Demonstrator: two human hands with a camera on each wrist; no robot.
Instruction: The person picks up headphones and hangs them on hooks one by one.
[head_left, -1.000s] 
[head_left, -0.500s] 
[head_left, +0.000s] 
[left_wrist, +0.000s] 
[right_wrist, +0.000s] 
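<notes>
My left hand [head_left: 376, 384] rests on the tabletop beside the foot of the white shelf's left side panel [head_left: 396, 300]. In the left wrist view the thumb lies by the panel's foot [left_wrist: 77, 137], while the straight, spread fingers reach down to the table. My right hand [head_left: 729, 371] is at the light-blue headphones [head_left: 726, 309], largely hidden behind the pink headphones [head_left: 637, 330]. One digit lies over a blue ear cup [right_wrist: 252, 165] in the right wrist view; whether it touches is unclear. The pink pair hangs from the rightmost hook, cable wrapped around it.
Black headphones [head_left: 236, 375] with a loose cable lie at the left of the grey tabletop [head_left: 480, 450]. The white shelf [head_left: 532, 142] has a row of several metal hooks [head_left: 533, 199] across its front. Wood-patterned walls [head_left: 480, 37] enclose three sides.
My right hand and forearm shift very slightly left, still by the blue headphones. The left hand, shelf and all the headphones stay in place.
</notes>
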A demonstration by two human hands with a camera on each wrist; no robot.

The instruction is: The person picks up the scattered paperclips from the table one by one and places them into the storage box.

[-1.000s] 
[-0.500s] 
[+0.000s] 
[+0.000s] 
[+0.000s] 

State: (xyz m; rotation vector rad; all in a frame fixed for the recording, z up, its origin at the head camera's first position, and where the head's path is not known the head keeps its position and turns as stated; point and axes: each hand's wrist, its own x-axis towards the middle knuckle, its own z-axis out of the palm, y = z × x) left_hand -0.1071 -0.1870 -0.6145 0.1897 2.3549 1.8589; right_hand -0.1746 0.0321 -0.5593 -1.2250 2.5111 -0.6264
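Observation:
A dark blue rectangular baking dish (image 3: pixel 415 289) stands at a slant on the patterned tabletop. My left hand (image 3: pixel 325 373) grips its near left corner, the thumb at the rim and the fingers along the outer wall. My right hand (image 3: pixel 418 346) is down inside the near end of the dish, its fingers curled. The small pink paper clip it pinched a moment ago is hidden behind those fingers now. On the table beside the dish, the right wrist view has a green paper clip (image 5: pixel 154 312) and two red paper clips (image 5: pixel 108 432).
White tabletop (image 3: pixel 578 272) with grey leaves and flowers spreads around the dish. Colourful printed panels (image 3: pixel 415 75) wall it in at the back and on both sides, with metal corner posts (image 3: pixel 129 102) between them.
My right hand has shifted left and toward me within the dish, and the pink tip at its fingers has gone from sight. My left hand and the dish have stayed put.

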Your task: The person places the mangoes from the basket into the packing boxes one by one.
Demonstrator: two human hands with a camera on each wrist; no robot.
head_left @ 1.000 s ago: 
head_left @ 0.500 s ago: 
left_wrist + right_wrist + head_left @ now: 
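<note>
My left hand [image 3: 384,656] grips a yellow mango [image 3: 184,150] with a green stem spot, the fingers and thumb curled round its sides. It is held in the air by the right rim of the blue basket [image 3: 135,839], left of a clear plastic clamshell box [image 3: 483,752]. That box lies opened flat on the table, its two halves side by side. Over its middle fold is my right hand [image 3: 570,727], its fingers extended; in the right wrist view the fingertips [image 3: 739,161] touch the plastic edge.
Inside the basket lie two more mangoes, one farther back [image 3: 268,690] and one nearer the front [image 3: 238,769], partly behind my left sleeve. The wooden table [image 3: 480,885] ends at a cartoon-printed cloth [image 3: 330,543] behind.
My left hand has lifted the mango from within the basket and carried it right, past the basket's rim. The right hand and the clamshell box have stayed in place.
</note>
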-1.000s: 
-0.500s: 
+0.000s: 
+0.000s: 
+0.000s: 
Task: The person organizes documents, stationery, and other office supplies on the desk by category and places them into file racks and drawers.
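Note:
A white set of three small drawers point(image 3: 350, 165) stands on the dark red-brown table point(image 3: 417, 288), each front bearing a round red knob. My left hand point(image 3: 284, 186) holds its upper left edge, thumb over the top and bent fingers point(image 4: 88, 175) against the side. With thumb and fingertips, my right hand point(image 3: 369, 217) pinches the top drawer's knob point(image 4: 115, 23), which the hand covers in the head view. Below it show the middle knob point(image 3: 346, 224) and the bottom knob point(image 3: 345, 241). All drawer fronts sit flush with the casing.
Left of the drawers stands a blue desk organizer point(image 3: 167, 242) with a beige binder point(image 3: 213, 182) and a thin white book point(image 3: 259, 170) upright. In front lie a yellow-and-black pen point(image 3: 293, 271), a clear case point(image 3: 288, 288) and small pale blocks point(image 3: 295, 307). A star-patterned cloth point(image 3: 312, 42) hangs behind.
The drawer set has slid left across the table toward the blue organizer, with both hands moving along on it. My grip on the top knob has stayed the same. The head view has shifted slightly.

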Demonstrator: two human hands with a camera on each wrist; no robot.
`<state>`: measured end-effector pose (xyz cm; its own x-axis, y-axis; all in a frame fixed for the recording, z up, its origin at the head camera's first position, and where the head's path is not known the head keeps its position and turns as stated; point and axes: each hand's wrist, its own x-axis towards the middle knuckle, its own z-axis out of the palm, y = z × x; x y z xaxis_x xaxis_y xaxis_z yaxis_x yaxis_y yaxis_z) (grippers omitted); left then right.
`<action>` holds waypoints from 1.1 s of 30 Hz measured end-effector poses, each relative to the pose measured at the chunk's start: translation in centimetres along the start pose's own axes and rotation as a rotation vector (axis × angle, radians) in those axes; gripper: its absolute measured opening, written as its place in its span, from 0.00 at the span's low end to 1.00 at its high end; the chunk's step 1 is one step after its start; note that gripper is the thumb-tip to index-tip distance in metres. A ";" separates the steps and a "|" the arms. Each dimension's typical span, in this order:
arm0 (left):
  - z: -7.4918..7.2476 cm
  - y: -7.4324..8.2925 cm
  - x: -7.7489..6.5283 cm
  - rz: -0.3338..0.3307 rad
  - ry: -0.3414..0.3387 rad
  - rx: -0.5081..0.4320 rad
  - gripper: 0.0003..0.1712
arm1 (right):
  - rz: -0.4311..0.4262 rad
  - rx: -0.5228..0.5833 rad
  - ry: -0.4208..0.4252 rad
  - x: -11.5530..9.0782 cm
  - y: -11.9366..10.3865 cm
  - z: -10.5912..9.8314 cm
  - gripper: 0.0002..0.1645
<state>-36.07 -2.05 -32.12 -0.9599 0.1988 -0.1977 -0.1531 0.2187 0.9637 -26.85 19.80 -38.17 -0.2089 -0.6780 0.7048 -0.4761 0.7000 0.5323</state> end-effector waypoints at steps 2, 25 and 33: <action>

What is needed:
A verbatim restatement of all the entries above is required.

Result:
Demonstrator: two human hands with a camera on each wrist; no robot.
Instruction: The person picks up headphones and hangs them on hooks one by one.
[head_left, -1.000s] 
[head_left, -0.500s] 
[head_left, +0.000s] 
[left_wrist, +0.000s] 
[right_wrist, +0.000s] 
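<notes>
My left hand [head_left: 376, 384] rests on the tabletop beside the foot of the white shelf's left side panel [head_left: 396, 300]. In the left wrist view the thumb lies by the panel's foot [left_wrist: 77, 137], while the straight, spread fingers reach down to the table. My right hand [head_left: 729, 371] is at the light-blue headphones [head_left: 726, 309], largely hidden behind the pink headphones [head_left: 637, 330]. One digit lies over a blue ear cup [right_wrist: 252, 165] in the right wrist view; whether it touches is unclear. The pink pair hangs from the rightmost hook, cable wrapped around it.
Black headphones [head_left: 236, 375] with a loose cable lie at the left of the grey tabletop [head_left: 480, 450]. The white shelf [head_left: 532, 142] has a row of several metal hooks [head_left: 533, 199] across its front. Wood-patterned walls [head_left: 480, 37] enclose three sides.
My right hand and forearm shift very slightly left, still by the blue headphones. The left hand, shelf and all the headphones stay in place.
</notes>
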A demonstration by two human hands with a camera on each wrist; no robot.

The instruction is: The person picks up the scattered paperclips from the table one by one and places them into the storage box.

[-1.000s] 
[-0.500s] 
[+0.000s] 
[+0.000s] 
[+0.000s] 

State: (xyz m; rotation vector rad; all in a frame fixed for the recording, z up, its origin at the head camera's first position, and where the head's path is not known the head keeps its position and turns as stated; point and axes: each hand's wrist, its own x-axis towards the middle knuckle, its own z-axis out of the palm, y = z × x) left_hand -0.1071 -0.1870 -0.6145 0.1897 2.3549 1.8589; right_hand -0.1746 0.0321 -0.5593 -1.2250 2.5111 -0.6264
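Observation:
A dark blue rectangular baking dish (image 3: pixel 415 289) stands at a slant on the patterned tabletop. My left hand (image 3: pixel 325 373) grips its near left corner, the thumb at the rim and the fingers along the outer wall. My right hand (image 3: pixel 418 346) is down inside the near end of the dish, its fingers curled. The small pink paper clip it pinched a moment ago is hidden behind those fingers now. On the table beside the dish, the right wrist view has a green paper clip (image 5: pixel 154 312) and two red paper clips (image 5: pixel 108 432).
White tabletop (image 3: pixel 578 272) with grey leaves and flowers spreads around the dish. Colourful printed panels (image 3: pixel 415 75) wall it in at the back and on both sides, with metal corner posts (image 3: pixel 129 102) between them.
My right hand has shifted left and toward me within the dish, and the pink tip at its fingers has gone from sight. My left hand and the dish have stayed put.
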
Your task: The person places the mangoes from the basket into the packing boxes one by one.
Demonstrator: two human hands with a camera on each wrist; no robot.
head_left @ 1.000 s ago: 
head_left @ 0.500 s ago: 
left_wrist + right_wrist + head_left @ now: 
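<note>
My left hand [image 3: 384,656] grips a yellow mango [image 3: 184,150] with a green stem spot, the fingers and thumb curled round its sides. It is held in the air by the right rim of the blue basket [image 3: 135,839], left of a clear plastic clamshell box [image 3: 483,752]. That box lies opened flat on the table, its two halves side by side. Over its middle fold is my right hand [image 3: 570,727], its fingers extended; in the right wrist view the fingertips [image 3: 739,161] touch the plastic edge.
Inside the basket lie two more mangoes, one farther back [image 3: 268,690] and one nearer the front [image 3: 238,769], partly behind my left sleeve. The wooden table [image 3: 480,885] ends at a cartoon-printed cloth [image 3: 330,543] behind.
My left hand has lifted the mango from within the basket and carried it right, past the basket's rim. The right hand and the clamshell box have stayed in place.
</note>
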-1.000s: 
-0.500s: 
+0.000s: 
+0.000s: 
+0.000s: 
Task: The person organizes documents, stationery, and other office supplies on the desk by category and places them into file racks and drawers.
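Note:
A white set of three small drawers point(image 3: 350, 165) stands on the dark red-brown table point(image 3: 417, 288), each front bearing a round red knob. My left hand point(image 3: 284, 186) holds its upper left edge, thumb over the top and bent fingers point(image 4: 88, 175) against the side. With thumb and fingertips, my right hand point(image 3: 369, 217) pinches the top drawer's knob point(image 4: 115, 23), which the hand covers in the head view. Below it show the middle knob point(image 3: 346, 224) and the bottom knob point(image 3: 345, 241). All drawer fronts sit flush with the casing.
Left of the drawers stands a blue desk organizer point(image 3: 167, 242) with a beige binder point(image 3: 213, 182) and a thin white book point(image 3: 259, 170) upright. In front lie a yellow-and-black pen point(image 3: 293, 271), a clear case point(image 3: 288, 288) and small pale blocks point(image 3: 295, 307). A star-patterned cloth point(image 3: 312, 42) hangs behind.
The drawer set has slid left across the table toward the blue organizer, with both hands moving along on it. My grip on the top knob has stayed the same. The head view has shifted slightly.
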
Demonstrator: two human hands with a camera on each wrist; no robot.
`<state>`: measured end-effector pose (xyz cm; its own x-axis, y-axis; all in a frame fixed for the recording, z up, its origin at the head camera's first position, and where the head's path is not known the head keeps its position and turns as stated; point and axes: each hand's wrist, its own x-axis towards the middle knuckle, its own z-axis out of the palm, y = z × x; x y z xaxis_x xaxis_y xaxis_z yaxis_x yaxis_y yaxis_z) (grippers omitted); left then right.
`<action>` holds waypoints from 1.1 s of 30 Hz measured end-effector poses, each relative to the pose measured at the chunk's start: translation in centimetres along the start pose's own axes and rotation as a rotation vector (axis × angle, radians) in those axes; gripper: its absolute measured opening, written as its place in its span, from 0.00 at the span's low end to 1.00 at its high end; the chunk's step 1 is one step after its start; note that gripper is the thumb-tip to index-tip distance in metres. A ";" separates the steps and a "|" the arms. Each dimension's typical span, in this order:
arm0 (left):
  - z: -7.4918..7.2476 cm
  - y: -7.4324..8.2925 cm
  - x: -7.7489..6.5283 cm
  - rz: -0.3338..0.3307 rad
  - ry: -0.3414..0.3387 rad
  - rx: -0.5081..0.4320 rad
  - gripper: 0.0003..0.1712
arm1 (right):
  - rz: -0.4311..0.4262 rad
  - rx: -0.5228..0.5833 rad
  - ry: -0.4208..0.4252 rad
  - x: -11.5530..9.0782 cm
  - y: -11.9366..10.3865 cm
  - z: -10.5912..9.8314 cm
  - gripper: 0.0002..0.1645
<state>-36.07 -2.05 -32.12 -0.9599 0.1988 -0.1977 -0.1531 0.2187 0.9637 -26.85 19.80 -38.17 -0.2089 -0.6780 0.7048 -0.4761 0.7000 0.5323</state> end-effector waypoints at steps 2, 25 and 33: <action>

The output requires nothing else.